有胆汁淤积性黄疸、肝细胞性黄疸、先天性非溶血性黄疸、溶血性黄疸。
而每一种,又都有各自的病因。
比如蛇毒中毒、毒蕈、肝外胆管梗阻、肝内胆管梗阻、肝内胆汁淤积、血吸虫病、酒精性肝病、淋巴瘤...
“我们也认为是湿重。”
邱儆点头道,“但这段时间给的药物,一直没有很好的效果。李小郎君愿意来看看么?”
“这...”
李昂稍有些迟疑,
不同于耳石症和骨折,黄疸作为常见症状,其背后的潜在病因数量庞大,
一些险恶病症,比如肝炎、肝癌、胰头癌、肝硬化、壶腹周围癌...
以现在的条件,根本没有高效治愈的基础。
何况,连邱儆这位太医署医官都对病症无可奈何,要过来征求自己这个小医师的意见。
可见病症之棘手、情况之复杂。
邱儆也知道自己的请求不太合理,叹息道:“患病的人,是燕国公。”
“镇国大将军燕云荡?”
李昂眉头微皱,燕云荡几十年前多次领兵北击突厥,甚至在最后一次亲率一千骑兵突进到突厥可汗帐外百步,
以一敌二,阵斩两名突厥武道宗师,从此换来两地几十年的和平。
毫无疑问的镇国支柱。
“是的,燕府的马车就在外面等着。”
邱儆点头道:“李小郎君愿意来吗?”
“...待我稍微准备一下。”
李昂叹了口气,转身回屋和柴翠翘交代了两句,就提着自己的药箱走出来,跟着邱儆上了马车。

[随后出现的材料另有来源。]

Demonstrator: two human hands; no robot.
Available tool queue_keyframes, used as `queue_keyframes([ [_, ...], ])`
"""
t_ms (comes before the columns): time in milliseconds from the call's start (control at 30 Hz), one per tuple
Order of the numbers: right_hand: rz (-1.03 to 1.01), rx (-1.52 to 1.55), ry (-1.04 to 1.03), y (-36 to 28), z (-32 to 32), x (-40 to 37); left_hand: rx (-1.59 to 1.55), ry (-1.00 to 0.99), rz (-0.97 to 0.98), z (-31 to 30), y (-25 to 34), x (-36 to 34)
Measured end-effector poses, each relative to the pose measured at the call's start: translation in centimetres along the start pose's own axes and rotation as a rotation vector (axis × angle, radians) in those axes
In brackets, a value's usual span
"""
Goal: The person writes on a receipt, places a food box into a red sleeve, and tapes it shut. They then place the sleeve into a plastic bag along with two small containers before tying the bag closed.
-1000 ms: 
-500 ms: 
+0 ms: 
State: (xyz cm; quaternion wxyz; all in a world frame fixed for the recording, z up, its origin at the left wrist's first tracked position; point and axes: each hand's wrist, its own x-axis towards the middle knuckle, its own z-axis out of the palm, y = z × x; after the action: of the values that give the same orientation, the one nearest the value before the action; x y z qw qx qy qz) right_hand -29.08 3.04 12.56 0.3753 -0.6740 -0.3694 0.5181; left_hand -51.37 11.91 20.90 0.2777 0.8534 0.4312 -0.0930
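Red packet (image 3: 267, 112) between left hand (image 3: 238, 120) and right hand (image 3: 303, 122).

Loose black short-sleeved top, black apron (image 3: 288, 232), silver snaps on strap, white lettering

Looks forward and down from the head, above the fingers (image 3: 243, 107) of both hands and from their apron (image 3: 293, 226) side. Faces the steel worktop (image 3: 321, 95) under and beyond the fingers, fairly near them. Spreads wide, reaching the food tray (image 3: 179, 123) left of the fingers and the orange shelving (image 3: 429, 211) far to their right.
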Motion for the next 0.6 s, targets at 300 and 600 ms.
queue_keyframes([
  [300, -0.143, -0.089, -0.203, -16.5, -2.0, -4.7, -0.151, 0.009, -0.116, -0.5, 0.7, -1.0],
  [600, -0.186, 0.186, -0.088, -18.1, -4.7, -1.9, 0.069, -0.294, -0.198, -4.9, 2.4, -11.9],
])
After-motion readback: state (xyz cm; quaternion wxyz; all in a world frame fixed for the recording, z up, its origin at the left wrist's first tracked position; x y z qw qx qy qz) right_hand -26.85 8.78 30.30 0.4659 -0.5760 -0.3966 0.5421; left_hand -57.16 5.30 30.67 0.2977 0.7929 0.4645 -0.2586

这段时间他也听说过燕国公生病、正在长安城寻遍名医的消息。
不少长安城的优秀医师,乃至洛阳的名医,都赶过来,为燕国公问诊。
但...聚集的医师越多,时间拖得越久,越证明病情的严重。
燕国公府的马车在坊市街道间穿行,和学宫马车一样几乎感觉不到什么震动。
伴随车辆缓缓驶入豪华住宅区,阵阵药香扑鼻而来。
燕国公府,到了。
李昂与邱儆下了马车,沿侧门走进国公府后方庭院。
负责接待的管家,在看到李昂的年纪后稍微有些惊讶,不过在听到李昂的名字后,立刻表示了欢迎——
国公府管家的消息畅通,就算足不出户,也能知道坊市间流传着的新闻。
能在学宫初试中名列第二的小医师,自然有其神异之处。
管家恭敬而热情地带着李昂和邱儆前往大厅,刚走近过去,就听到一阵低沉呵斥。
“老夫虽然不懂医道,但这药方,生嚼蒲公英五两?你们是把老夫当成牛了吗?!”
只见厅堂之中,一位锦衣老者扶桌站立。
他身材高大,不怒自威,露在锦衣袖口之外的手掌虽然骨瘦如柴,却依然将硬木桌面,硬生生按出清晰手印。
“父亲!”
和锦衣老者对峙的,是一个和他有七分相像、同样高大健硕的中年男子,“医书上都说了,蒲公英能化热毒,消恶肿结核,解食毒,散滞气。多吃一点没有坏处...”
“这几天你们给我吃的乱七八糟的东西还少吗?又有哪一种见效了?”
燕云荡看着儿子,摇头道,“我的身体我自己清楚,早年累积下的伤病太多,再想修补已经晚了。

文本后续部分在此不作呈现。